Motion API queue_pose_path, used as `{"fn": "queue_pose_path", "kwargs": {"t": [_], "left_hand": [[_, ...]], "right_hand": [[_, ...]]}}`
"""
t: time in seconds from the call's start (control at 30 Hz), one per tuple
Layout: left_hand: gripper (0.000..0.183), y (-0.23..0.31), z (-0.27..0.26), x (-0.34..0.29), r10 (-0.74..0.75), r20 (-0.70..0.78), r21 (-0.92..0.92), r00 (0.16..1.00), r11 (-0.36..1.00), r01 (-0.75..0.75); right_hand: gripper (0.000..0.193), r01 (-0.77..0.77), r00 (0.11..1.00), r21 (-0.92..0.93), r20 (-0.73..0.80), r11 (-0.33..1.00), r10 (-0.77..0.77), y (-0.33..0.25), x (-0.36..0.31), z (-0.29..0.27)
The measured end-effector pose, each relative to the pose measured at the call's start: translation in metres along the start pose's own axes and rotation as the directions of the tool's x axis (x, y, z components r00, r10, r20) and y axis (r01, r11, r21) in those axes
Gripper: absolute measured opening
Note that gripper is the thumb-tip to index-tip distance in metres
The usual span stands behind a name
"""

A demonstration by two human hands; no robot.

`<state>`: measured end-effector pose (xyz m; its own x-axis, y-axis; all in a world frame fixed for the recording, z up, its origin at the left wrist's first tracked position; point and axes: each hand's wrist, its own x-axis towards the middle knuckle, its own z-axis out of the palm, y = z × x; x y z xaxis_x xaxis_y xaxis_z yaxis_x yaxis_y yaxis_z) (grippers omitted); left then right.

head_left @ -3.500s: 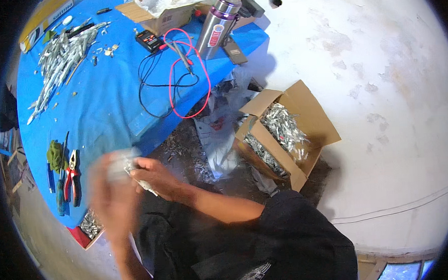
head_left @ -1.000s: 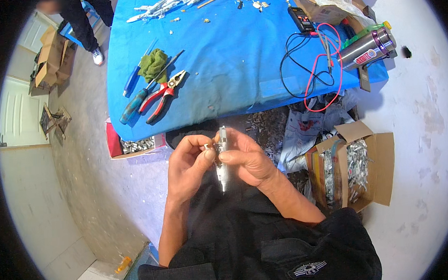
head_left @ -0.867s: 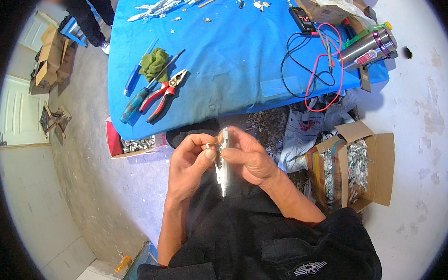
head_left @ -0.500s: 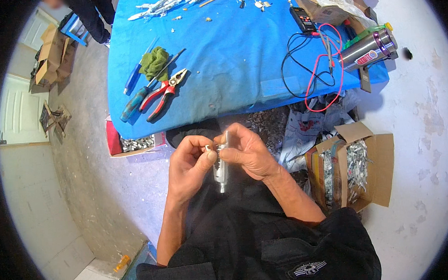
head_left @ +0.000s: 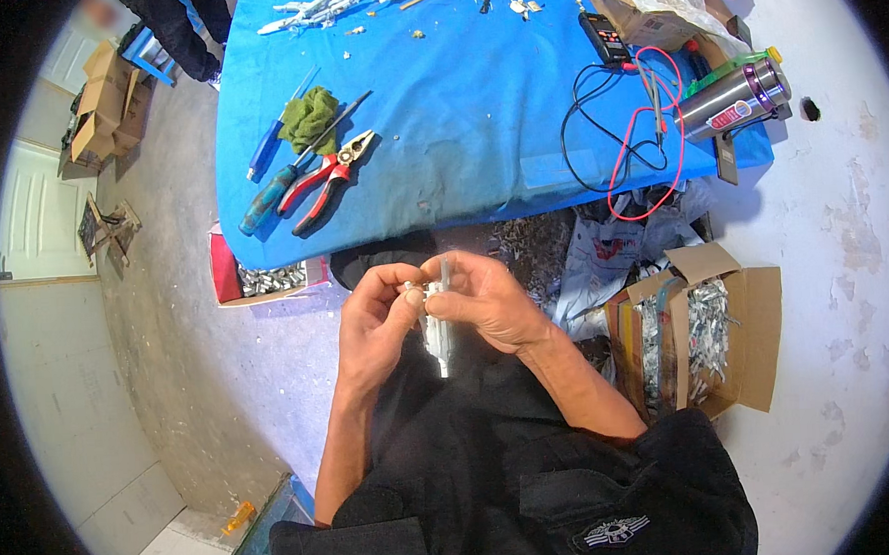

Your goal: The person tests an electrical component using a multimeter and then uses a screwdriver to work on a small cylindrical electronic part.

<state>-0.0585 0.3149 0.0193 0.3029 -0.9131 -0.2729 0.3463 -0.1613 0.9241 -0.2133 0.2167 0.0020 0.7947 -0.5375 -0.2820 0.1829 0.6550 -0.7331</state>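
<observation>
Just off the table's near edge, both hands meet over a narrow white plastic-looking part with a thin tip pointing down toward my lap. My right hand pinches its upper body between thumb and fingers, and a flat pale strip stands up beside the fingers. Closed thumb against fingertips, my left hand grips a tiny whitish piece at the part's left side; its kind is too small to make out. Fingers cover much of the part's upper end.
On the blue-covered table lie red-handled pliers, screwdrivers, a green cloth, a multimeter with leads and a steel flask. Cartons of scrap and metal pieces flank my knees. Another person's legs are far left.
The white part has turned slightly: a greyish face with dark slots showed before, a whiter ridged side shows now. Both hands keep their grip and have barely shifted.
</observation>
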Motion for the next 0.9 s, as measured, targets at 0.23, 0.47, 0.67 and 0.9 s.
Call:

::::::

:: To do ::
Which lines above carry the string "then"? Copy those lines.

:: Task result ::
`<state>`: measured end-effector pose (xyz m; its own x-axis, y-axis; all in a world frame fixed for the recording, z up, its origin at the left wrist's first tracked position; point and axes: each hand's wrist, its own x-axis towards the middle knuckle, its own z-axis out of the palm, y = z × x; x y z xaxis_x xaxis_y xaxis_z yaxis_x yaxis_y yaxis_z) (grippers omitted); left then right.
Your goal: The person tests an electrical component using a multimeter and then uses a screwdriver to work on a small cylindrical electronic part.

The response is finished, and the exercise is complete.